Clinical Electrophysiology -> Ventricular Arrhythmias -> Mapping & Imaging D-AB10 - Ventricular Arrhythmias from Mechanism to New Ablation Targets (ID 52) Abstract Plus

D-AB10-02 - Alternating Impulse Formation In Left Sided Papillary Muscles. A Possible Role Of Inter Papillary Muscle Connections? (ID 1417)

  S. Rivera: Speakers' Bureau - Biosense Webster, Inc.; Medtronic.


Background: Papillary muscles (PMs) arrhythmia frequently exhibit multiple QRS configurations, which can impair mapping and treatment results. Occasionally, a shifting QRS axis suggests origins at both PMs.
Objective: To describe the incidence of bidirectional arrhythmia from the papillary muscles and propose possible mechanisms.
Methods: Patients (N=71) selected for PM arrhythmia ablation were analysed. Those with myocardial disease or anatomical variations were excluded. Patients with a shifting QRS axis during the same arrhythmia run (ventricular tachycardia or couplets) suggesting an origin at both papillary muscles were analysed.
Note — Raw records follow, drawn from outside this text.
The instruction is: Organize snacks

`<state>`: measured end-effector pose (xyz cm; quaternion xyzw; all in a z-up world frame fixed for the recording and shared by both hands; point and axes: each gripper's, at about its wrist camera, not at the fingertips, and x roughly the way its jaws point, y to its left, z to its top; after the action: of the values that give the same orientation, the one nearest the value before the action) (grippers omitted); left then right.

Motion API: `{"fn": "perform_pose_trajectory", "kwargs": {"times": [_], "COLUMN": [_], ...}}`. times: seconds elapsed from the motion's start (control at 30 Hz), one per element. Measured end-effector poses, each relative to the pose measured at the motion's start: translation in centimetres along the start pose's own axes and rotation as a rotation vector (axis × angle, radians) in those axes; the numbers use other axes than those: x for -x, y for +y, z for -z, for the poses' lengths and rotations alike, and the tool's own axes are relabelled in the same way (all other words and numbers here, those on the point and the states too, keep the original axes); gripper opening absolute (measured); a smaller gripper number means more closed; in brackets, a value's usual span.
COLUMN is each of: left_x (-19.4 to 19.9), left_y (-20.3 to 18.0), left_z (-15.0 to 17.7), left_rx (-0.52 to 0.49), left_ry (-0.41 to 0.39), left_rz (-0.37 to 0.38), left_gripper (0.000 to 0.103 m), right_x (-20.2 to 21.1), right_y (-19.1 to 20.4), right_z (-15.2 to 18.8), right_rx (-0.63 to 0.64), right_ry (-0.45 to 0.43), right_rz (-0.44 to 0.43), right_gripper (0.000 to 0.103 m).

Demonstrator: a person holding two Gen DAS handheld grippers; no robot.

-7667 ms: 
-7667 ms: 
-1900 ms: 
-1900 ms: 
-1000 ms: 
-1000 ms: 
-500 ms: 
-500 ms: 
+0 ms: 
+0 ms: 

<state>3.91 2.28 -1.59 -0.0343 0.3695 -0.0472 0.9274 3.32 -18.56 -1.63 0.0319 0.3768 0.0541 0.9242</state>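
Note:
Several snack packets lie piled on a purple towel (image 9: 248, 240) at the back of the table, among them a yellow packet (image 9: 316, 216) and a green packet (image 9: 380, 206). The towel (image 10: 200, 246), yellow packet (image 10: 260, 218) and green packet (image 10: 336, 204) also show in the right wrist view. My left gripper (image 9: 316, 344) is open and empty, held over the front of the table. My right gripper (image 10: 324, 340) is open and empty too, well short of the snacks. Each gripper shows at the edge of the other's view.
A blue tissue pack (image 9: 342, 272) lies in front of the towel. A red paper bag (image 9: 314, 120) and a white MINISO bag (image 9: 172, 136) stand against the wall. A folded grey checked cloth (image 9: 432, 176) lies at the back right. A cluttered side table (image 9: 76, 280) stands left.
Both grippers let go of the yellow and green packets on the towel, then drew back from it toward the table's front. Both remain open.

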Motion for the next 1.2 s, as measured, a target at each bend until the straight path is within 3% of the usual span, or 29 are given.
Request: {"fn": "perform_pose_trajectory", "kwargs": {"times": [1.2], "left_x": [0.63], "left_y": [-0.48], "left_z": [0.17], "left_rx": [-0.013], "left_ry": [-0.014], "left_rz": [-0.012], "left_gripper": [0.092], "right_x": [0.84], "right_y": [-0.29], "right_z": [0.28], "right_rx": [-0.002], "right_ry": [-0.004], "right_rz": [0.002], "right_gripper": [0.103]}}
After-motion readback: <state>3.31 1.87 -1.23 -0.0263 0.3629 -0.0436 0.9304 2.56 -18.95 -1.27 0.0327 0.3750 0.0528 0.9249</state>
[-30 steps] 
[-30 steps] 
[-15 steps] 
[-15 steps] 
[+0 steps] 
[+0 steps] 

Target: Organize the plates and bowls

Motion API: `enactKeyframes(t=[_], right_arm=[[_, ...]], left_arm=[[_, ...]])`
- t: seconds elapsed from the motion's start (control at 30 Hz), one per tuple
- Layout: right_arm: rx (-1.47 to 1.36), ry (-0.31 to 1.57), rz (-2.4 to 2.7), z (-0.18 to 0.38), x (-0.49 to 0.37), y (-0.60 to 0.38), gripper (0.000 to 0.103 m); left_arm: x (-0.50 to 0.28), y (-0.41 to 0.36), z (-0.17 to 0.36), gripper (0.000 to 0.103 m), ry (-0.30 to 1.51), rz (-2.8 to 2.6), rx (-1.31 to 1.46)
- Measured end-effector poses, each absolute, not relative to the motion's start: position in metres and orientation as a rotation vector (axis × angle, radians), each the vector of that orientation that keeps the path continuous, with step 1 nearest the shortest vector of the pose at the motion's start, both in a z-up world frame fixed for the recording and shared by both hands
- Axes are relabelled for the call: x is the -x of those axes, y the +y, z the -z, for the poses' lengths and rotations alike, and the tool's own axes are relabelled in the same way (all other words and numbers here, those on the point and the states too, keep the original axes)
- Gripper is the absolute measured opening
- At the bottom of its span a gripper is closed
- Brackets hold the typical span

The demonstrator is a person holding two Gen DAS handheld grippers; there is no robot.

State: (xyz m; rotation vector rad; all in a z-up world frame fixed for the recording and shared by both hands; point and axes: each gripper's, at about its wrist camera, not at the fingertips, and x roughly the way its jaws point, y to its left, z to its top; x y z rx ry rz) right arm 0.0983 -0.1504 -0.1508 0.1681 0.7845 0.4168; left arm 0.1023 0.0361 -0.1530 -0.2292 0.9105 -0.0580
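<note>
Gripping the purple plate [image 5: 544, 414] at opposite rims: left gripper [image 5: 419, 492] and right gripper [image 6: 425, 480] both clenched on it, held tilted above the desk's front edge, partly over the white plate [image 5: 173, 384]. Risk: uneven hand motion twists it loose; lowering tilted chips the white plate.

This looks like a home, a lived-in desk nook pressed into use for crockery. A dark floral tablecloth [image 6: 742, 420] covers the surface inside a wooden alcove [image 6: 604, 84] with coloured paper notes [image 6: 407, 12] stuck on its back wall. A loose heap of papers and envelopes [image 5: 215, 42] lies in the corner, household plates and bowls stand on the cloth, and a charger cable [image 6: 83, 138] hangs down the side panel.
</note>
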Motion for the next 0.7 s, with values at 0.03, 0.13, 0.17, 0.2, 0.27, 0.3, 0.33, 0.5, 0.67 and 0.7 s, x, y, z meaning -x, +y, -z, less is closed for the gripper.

Their site of origin was determined by activation mapping. Cardiac resonance was analysed for the presence of Inter-papillary muscle connections (Inter-PMC) suggesting a sub-valvular mitral valve apparatus disarray and correlate them to those with and without bidirectional arrhythmia.
Results: Eleven out of 44 patients (25%) presented arrhythmias originating at both papillary muscles. Nine of them showed QRS axis alternation, which in six was eliminated by single papillary muscle ablation. Inter papillary muscle connections were observed in 32% (N=14). A strong correlation with biventricular arrhythmia was observed (100% vs. 11%; P=<0.001). Overall recurrence rate was 32% (N=14) at 411 ± 380 days mean follow-up. Survival free rate of clinical arrhythmia after catheter ablation was 56% and 81% comparing those with and without Bidirectional papillary muscle arrhythmia.
Conclusion: Bidirectional papillary muscle arrhythmia is a novel observation. Our findings suggest a strong correlation with the presence of muscular connections between both papillary muscles. Impulse propagation or stretching-like phenomena could occur simultaneously between these structures, resulting in bidirectional beats. This is supported by the fact that 66% of patients exhibiting bidirectional arrhythmia were eliminated by ablating a single papillary muscle. Recurrence was higher in those with a complex anatomy.